* [Work task] Each line below that carries the string "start" must appear in the answer.

* [Raw data]
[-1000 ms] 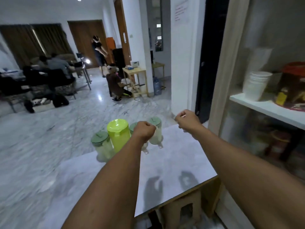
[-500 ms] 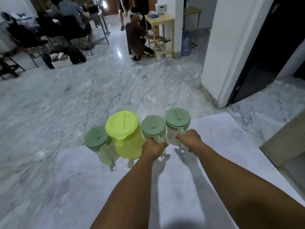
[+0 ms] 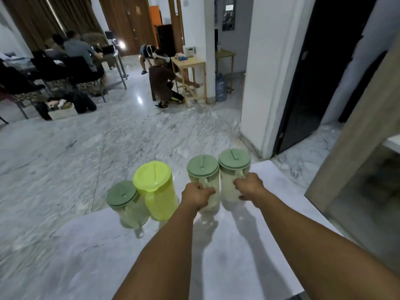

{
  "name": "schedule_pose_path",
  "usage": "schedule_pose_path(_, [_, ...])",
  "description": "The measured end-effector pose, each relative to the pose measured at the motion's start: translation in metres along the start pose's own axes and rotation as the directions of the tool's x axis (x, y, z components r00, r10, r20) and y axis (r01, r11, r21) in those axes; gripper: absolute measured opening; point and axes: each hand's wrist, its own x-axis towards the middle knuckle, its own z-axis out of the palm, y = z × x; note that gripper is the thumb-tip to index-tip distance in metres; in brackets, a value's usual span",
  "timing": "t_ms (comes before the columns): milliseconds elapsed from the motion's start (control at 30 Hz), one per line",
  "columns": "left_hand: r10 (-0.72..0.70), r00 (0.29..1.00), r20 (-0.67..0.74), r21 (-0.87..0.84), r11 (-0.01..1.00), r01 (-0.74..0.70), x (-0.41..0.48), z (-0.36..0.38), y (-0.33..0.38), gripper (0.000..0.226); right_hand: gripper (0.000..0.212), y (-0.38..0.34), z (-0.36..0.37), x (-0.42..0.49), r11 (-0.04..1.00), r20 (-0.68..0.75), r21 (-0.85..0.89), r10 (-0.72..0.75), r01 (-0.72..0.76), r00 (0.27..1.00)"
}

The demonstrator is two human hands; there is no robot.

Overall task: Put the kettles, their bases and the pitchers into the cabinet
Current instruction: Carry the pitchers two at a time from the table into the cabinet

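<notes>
Several pitchers stand along the far edge of a white marble-look table point(image 3: 216, 256). My left hand point(image 3: 195, 194) is closed around the handle of a clear pitcher with a green lid point(image 3: 202, 169). My right hand point(image 3: 249, 187) grips the handle of a second clear green-lidded pitcher point(image 3: 233, 160) right beside it. Both held pitchers appear raised slightly off the table. To the left stand a bright yellow-green pitcher point(image 3: 159, 191) and a third clear pitcher with a green lid point(image 3: 124, 200). No kettles or bases are in view.
The cabinet frame point(image 3: 350, 148) with a white shelf edge rises at the right. A white pillar point(image 3: 259, 83) and a dark doorway stand beyond the table. On the marble floor a person point(image 3: 162, 83) crouches by a wooden side table; others sit at the far left.
My view tilted back up from the table. Both hands have closed on the two right-hand pitchers' handles and raised them a little; the other two pitchers stay put.
</notes>
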Motion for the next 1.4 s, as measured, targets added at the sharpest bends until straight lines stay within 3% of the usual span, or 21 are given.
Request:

* [Response]
  "description": "The measured end-effector pose, each relative to the pose measured at the motion's start: translation in metres along the start pose's own axes and rotation as the directions of the tool's x axis (x, y, z components r00, r10, r20) and y axis (r01, r11, r21) in those axes; gripper: absolute measured opening; point and axes: each hand's wrist, its own x-axis towards the middle knuckle, its own z-axis out of the palm, y = z × x; note that gripper is the thumb-tip to index-tip distance in metres; in brackets, a value's usual span",
  "timing": "t_ms (comes before the columns): milliseconds elapsed from the motion's start (control at 30 Hz), one per line",

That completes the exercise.